▸ WORK ITEM:
Count the lines below that contain the word "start" and give only the number.
══ EXERCISE DATA
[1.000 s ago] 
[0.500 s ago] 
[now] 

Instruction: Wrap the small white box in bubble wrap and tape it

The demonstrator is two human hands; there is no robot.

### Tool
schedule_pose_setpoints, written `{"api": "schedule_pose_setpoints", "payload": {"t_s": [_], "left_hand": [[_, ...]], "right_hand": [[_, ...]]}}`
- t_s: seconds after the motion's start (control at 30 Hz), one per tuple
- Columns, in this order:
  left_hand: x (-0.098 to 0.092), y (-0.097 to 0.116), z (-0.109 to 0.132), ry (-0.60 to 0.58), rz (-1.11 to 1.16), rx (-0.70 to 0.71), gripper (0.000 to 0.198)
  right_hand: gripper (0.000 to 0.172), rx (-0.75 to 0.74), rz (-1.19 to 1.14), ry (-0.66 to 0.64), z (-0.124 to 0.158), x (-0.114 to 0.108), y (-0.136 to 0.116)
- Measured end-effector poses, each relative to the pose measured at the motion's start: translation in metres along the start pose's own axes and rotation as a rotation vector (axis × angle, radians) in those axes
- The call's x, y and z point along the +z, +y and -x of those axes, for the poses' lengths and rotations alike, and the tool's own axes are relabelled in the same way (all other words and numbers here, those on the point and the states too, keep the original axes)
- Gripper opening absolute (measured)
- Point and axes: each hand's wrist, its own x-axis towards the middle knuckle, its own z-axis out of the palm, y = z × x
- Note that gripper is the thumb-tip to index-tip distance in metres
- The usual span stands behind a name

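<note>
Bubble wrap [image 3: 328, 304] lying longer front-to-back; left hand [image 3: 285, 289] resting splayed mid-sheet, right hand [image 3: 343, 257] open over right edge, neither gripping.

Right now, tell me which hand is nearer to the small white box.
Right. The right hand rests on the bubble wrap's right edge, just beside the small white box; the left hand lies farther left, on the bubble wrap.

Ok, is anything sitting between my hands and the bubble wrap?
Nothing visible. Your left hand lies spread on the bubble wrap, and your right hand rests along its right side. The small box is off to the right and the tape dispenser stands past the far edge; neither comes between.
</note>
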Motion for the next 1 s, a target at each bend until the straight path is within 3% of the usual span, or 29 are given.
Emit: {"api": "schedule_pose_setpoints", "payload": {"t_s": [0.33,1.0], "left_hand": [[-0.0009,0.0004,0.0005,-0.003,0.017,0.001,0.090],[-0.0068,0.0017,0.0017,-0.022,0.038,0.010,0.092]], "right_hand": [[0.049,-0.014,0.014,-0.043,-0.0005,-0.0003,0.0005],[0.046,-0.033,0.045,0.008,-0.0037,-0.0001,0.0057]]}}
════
▸ TASK ANSWER:
2